I am planning on building my own lathe (blog to come) I have a 2Hp motor I recovered off an old air compressor (115V) and I am wondering if I can put a rheostat on it for speed control or if I need to get multi speed spindles for the belts. Basically wondering if putting a rheostat on will wreck the motor?

Thanks

Luke


----------



## crank49 (Apr 7, 2010)

Yes.
Yes it will wreck the motor.
Yes you need to use stepped pulleys.
OR, if you want to spend the bread, you can get a VS drive for an induction motor.
I might still employ a pulley reduction even with a VS drive so I could have high torque and low speed together.


----------



## PurpLev (May 30, 2008)

2Hp motor from a compressor makes me assume this is a induction motor, if so, I don't think a rheostat will work as they are aimed at the direct drive motors (routers and such).
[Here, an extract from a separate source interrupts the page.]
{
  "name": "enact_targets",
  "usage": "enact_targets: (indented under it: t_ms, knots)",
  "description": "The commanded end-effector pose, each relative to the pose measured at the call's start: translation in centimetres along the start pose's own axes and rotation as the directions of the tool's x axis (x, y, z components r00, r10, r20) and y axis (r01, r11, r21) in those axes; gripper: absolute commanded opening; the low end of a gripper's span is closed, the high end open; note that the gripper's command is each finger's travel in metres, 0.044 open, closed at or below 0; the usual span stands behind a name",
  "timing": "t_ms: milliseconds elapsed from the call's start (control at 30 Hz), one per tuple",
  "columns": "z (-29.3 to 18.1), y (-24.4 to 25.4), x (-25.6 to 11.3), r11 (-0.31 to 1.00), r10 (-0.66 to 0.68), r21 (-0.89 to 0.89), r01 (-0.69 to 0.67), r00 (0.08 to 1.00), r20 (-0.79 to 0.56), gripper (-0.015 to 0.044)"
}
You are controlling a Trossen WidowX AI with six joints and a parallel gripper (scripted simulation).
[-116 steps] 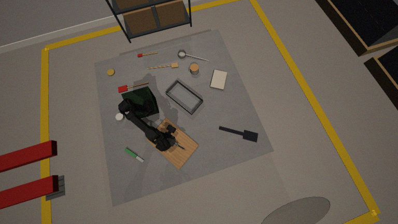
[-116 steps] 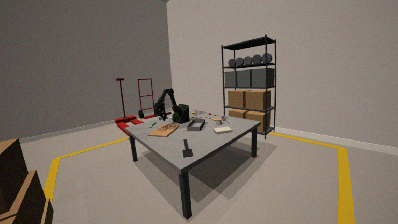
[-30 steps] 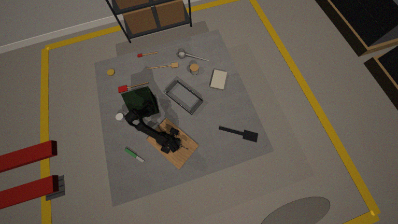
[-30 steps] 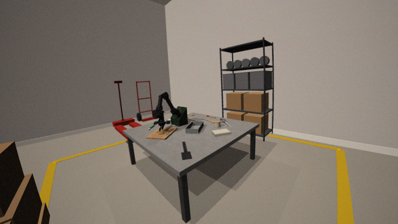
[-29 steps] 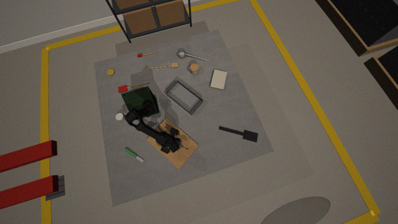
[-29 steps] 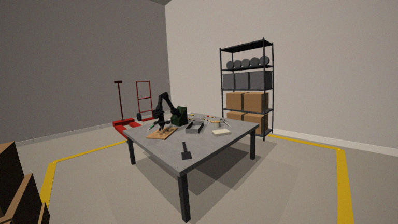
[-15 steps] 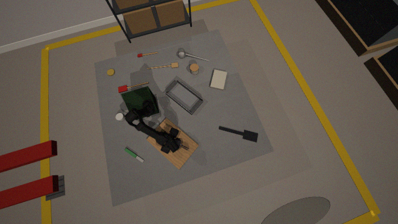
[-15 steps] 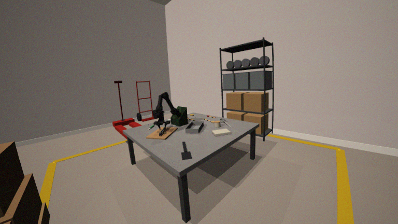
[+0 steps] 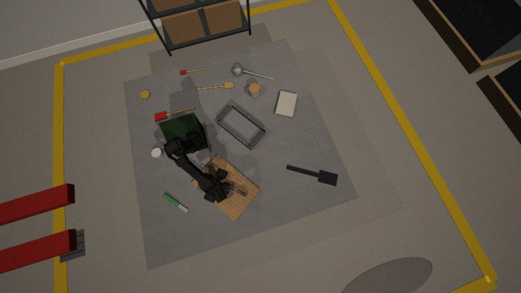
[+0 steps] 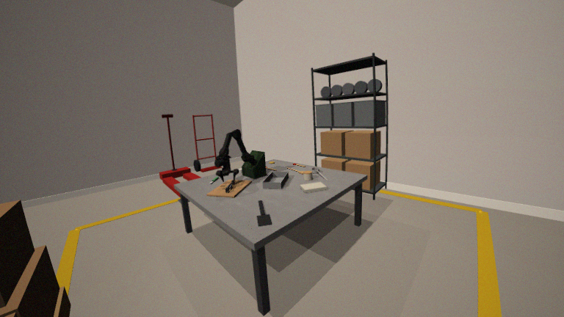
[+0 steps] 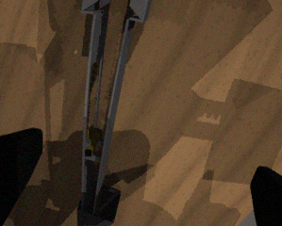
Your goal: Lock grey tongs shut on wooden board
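Observation:
The grey tongs appear to lie on the wooden board. In the wrist view their arms form a narrow V, with a small gap between the tips at the top and a dark hinge end at the bottom. Whether the lock is engaged cannot be told. My gripper is open wide above the board. Its fingers stand apart on either side of the tongs' hinge end, touching nothing that I can see. The roasting tin holds no tongs.
A green-handled tool lies left of the board. A black spatula lies to the right in the overhead view. A cream block lies beyond the tin. A white round container stands by the arm's green base.

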State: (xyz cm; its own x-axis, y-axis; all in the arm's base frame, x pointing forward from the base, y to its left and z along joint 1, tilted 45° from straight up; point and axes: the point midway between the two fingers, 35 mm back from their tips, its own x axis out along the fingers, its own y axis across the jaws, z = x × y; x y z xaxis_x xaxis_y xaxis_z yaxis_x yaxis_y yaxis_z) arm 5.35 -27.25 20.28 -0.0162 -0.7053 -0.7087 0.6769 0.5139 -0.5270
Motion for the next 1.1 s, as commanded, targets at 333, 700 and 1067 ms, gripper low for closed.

for variable speed control, DC motors with a DC driver are a a more common setup. looking forward to seeing your build as I am planning on going a similar route at some point possibly (unless I find a killer deal on a lathe)


----------



## PurpLev (May 30, 2008)

as Michael suggested - even the VS lathes have stepped pulleys for different ranges of speeds, but you don't really get a 0-MAX complete control without losing some torque.
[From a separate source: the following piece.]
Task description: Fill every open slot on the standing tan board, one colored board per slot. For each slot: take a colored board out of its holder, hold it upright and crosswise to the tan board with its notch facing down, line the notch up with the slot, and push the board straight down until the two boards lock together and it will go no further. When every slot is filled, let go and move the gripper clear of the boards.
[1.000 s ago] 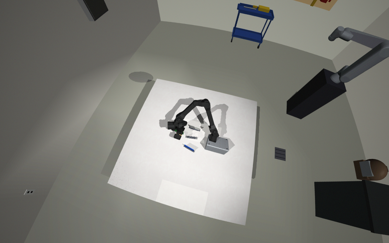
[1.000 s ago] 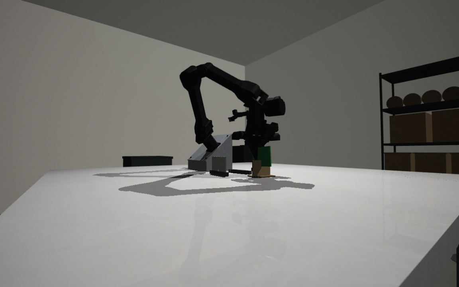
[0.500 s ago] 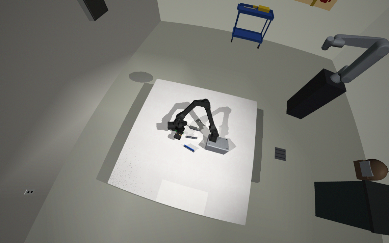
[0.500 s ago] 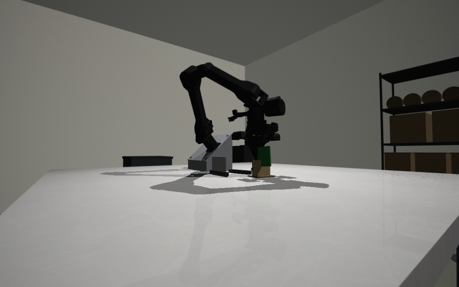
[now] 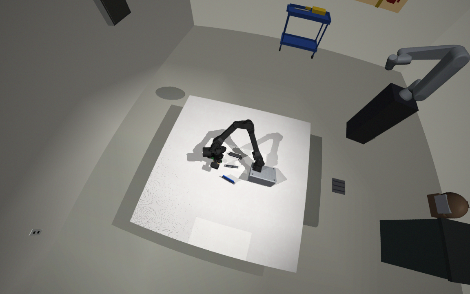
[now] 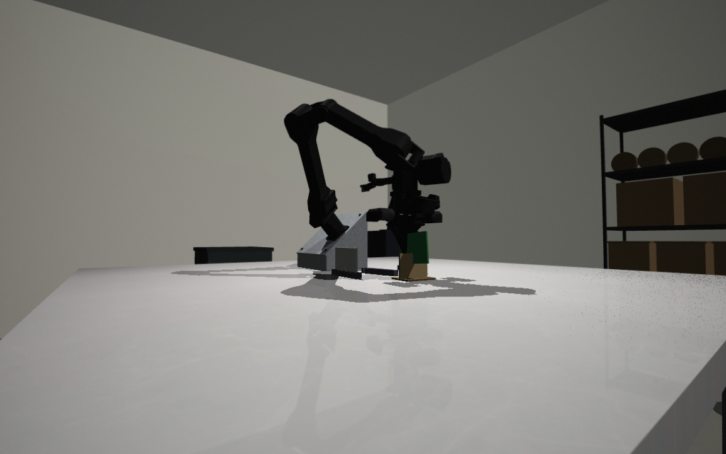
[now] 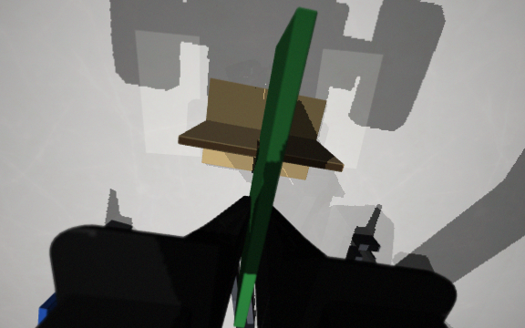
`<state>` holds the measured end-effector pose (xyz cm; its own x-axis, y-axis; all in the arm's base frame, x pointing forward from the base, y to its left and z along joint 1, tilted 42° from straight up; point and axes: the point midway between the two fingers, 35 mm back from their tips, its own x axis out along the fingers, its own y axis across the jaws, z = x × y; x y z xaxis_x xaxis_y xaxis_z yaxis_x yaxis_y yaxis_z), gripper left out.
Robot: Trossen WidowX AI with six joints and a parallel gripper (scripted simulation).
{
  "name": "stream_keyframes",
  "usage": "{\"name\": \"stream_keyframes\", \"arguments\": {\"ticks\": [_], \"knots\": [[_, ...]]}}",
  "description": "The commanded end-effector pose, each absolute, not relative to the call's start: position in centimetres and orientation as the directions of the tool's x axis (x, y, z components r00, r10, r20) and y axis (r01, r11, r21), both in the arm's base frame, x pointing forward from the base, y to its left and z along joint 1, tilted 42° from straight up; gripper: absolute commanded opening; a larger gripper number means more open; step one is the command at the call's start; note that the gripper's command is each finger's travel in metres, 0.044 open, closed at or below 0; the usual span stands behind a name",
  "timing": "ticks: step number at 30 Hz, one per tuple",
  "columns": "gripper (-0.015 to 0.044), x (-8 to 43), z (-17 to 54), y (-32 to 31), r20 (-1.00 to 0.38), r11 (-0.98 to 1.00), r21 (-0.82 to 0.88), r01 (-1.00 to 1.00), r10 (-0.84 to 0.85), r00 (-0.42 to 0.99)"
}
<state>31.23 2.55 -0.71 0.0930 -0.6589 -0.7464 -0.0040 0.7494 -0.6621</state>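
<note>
"Where do we stand?"

"My claw (image 5: pixel 217 155) (image 6: pixel 404 239) (image 7: pixel 253 205) is narrow, clamped on the green board (image 5: pixel 212 158) (image 6: pixel 417 247) (image 7: pixel 285 91). I have it upright, crosswise over the tan board (image 6: pixel 412 268) (image 7: pixel 223 132), towards 12 o'clock in my wrist view"

"Seated?"

"I judge not: from outside it rides high above the tan board, and a dark line that may be the slot shows at its 9 o'clock edge. I can't see the notch. Line up, then press straight down"

"What's left?"

"From the tan board, seen from the top, the blue board (image 5: pixel 228 178) (image 7: pixel 43 315) waits in its holder at 5 o'clock, and a pale board (image 5: pixel 235 154) (image 6: pixel 346 258) at about 3. I can't count the open slots, so I can't say if either is needed. No finished joint shows; release and retreat remain"
</note>
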Motion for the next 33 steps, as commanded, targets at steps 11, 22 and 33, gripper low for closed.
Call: {"name": "stream_keyframes", "arguments": {"ticks": [11, 22, 33], "knots": [[0.0000, 31.27, -0.97, 2.35, -0.746, 0.750, -0.662, 0.002, -0.659, 0.091], [0.0000, 31.29, -1.11, 2.21, -0.746, 0.750, -0.662, 0.002, -0.659, 0.091], [0.0000, 31.32, -1.27, 2.07, -0.746, 0.750, -0.662, 0.002, -0.659, 0.091]]}}
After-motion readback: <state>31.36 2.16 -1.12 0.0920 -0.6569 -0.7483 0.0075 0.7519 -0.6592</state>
Another option to setup VS with induction motor is to use cone pulleys, but you'd need to build/find that drive mechanism and incorporate it into your lathe (this would probably be my path)


----------



## Lsmart (Jan 1, 2012)

Thanks Guys Question answered… next does anyone know a good place to get 5 step pulleys?


----------



## PurpLev (May 30, 2008)

what is your motor arbor size?

you can get replacement parts from Grizzly to their lathes as one option. or find a machinist to make you custom pulleys for your arbor and step sizes. where are you located?


----------



## Lsmart (Jan 1, 2012)

I believe it is 5/8 inch, I am located in canada, I will look at Grizzly… Thanks!


----------



## exelectrician (Oct 3, 2011)

globalindustrial.com

Will have the pulleys you want


----------



## REO (Sep 20, 2012)

the motor you have has no brushes the rheostats only work with brushed motors. The rpm of the motor will make a differance as to how deep you need to go with the reduction you could use four steps and a jack shaft. many drill presses have a third idler shaft in them to get the range of speed.


----------



## wormil (Nov 19, 2011)

Set the lathe up with a single speed then make step pulleys out of wood.


----------



## oldnovice (Mar 7, 2009)

An induction motor, one without brushes, cannot be speed controlled with a rheostat unless it is a VFD motor and drive (external controller required). Such as but any HP greater fractional will be expensive. Just the drives, no motor, are near the $100 starting price.

Even a DC motor will not give you the performance you want with a rheostat as the rheostat is nothing more than a series resistance and creates a voltage drop and limits the amunt of current available thus degrading the motor performance. If you want performance out of a DC motor with speed control you need to look a solid state speed control. Such as

*Go with pulleys, less cost and simpler to use.*


----------



## Lsmart (Jan 1, 2012)

looks like i might just buy a 2nd hand lathe, pulleys and vfds putting my cost up.


----------



## Ted78 (Dec 3, 2012)

First thing to check is if the motor off the compressor is induction or 'universal' It is probably an induction motor, but I wouldn't bet on it, a cheap, compact, or portable compressor could have a 'universal' motor on it. Check to see if the motor has brushes, like a hand drill or router motor, if it does then all you need to control the speed is a cheap dimmer switch, well maybe a commercial dimmer switch, check the amp rating.

If it was easily removed from the compressor though it is probably an induction motor, which will burn up if you try running it with reduced voltage. Universal motors are usually integrated into the tool, while induction motors are usually bolted on.


----------